Fourier Single-Pixel Imaging Based on Online Modulation Pattern Binarization

Abstract

Down-sampling Fourier single-pixel imaging is typically achieved by truncating the Fourier spectrum, where exclusively the low-frequency Fourier coefficients are extracted while discarding the high-frequency components. However, the truncation of the Fourier spectrum can lead to an undesired ringing effect in the reconstructed result. Moreover, the original Fourier single-pixel imaging necessitated grayscale Fourier basis patterns for illumination. This requirement limits imaging speed because digital micromirror devices (DMDs) generate grayscale patterns at a lower refresh rate.

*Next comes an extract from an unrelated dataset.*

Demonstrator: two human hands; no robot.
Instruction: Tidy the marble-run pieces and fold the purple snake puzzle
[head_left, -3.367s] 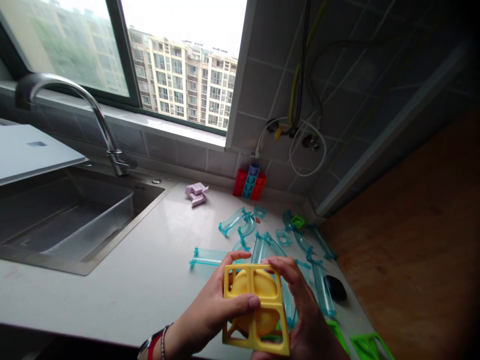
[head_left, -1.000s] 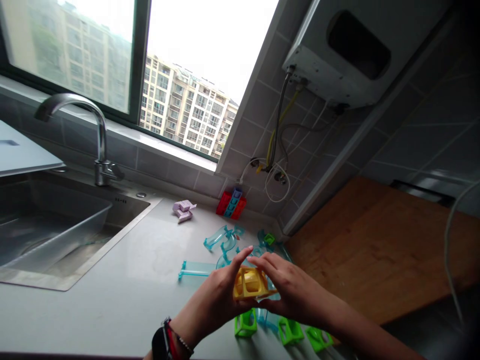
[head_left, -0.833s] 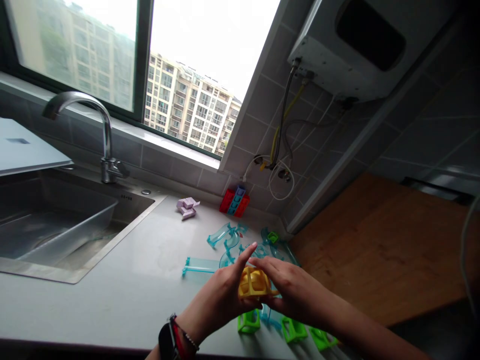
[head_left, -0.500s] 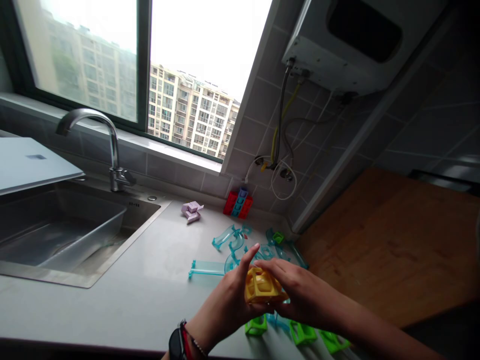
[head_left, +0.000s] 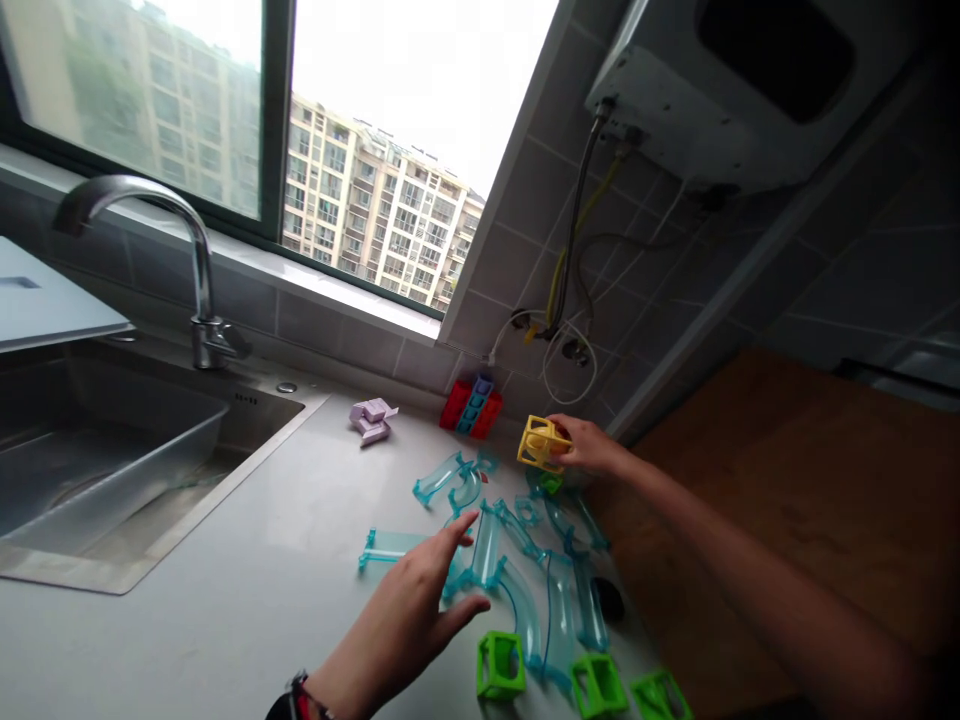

In order to solve the above problem, a fast and high-quality Fourier single-pixel imaging reconstruction method is proposed in the paper. In the method, the threshold binarization of the Fourier base pattern is performed online to improve the DMD refresh rate, and the reconstruction quality of Fourier single-pixel imaging at a low-sampling rate is improved by generating an adversarial network. This method enables fast reconstruction of target images with higher quality despite low-sampling rates. Compared with conventional Fourier single-pixel imaging, numerical simulation and experimentation demonstrate the effectiveness of the proposed method. Notably, this method is particularly significant for fast Fourier single-pixel imaging applications.